▶ Goal of the exercise: Using the listing below, print exactly everything from the line with "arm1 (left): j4" down to the line with "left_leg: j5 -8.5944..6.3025", both included, and nothing more.

▶ Data extract:
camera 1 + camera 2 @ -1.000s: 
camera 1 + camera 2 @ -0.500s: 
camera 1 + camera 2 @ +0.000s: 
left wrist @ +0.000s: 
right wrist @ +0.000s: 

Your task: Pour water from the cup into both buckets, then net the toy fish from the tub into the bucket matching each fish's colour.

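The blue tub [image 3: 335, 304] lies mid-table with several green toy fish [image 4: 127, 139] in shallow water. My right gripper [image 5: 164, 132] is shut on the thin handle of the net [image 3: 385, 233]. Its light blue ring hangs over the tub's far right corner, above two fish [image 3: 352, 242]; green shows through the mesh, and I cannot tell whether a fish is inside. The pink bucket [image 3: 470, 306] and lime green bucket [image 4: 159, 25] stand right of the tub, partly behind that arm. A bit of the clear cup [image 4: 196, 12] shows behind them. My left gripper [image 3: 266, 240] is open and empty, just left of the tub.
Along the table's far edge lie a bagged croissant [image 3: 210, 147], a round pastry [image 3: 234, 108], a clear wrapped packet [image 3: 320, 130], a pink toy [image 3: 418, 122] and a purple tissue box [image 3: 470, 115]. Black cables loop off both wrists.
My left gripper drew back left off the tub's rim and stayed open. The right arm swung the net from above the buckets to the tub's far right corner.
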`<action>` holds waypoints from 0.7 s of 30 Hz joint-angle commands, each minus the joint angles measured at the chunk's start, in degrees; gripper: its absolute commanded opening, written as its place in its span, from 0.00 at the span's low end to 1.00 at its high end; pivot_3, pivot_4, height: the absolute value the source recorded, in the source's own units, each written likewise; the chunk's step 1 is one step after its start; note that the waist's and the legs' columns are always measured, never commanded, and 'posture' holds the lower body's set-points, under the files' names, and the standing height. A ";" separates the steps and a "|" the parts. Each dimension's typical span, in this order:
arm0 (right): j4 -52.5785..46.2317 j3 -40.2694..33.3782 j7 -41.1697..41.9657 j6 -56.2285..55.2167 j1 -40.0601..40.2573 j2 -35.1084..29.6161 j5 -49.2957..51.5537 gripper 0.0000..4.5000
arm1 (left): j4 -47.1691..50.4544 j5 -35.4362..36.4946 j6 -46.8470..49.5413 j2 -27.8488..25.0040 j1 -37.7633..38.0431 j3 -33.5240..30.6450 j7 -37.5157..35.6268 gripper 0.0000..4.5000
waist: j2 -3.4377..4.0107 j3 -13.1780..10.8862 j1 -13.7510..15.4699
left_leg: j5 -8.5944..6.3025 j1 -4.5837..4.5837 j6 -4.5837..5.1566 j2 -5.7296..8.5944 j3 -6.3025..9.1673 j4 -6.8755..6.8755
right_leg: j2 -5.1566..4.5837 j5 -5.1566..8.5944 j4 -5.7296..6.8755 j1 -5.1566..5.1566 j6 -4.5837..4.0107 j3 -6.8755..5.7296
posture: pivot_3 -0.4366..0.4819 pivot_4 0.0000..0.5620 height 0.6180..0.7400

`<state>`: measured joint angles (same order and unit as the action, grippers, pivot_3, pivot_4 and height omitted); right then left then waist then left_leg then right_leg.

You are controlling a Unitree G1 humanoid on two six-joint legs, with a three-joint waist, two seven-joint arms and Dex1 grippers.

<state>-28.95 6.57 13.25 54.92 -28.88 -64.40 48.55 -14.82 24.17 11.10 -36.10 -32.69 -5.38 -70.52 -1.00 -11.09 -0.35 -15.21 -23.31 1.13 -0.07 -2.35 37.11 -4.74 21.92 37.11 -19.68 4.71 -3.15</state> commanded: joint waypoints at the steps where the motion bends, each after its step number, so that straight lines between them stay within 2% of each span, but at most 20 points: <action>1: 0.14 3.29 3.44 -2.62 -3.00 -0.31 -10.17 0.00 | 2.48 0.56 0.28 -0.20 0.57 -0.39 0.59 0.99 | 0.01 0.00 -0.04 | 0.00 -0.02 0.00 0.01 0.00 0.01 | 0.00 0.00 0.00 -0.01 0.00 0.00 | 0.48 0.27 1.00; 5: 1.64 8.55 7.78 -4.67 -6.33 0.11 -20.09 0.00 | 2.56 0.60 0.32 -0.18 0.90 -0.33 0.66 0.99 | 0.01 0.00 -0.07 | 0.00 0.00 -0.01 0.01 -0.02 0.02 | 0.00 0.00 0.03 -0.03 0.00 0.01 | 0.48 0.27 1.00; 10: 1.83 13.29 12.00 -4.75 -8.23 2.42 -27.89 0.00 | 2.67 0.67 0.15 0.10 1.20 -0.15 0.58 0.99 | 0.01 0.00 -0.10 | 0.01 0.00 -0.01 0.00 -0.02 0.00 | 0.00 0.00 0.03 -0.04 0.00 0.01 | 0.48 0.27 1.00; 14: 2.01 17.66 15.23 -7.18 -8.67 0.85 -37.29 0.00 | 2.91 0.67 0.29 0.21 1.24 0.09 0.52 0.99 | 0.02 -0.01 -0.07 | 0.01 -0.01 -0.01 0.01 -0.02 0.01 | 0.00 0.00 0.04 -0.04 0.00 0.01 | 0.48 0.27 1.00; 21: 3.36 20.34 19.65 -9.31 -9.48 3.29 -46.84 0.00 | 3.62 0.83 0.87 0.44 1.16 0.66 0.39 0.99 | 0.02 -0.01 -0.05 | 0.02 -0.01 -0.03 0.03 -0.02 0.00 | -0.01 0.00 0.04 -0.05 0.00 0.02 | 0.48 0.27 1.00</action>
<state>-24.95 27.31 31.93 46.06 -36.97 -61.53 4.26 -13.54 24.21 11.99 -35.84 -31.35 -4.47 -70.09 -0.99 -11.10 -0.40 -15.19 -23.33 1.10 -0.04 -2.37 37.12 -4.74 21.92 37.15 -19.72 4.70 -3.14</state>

▶ Exercise solution:
arm1 (left): j4 -47.1691..50.4544 j5 -35.4362..36.4946 j6 -46.8470..49.5413 j2 -27.8488..25.0040 j1 -37.7633..38.0431 j3 -33.5240..30.6450 j7 -37.5157..35.6268 gripper 0.0000..4.5000
waist: j2 -3.4377..4.0107 j3 -13.1780..10.8862 j1 -13.7510..15.4699
left_leg: j5 -8.5944..6.3025 j1 -4.5837..4.5837 j6 -4.5837..5.1566 j2 -5.7296..8.5944 j3 -6.3025..9.1673 j4 -6.8755..6.8755

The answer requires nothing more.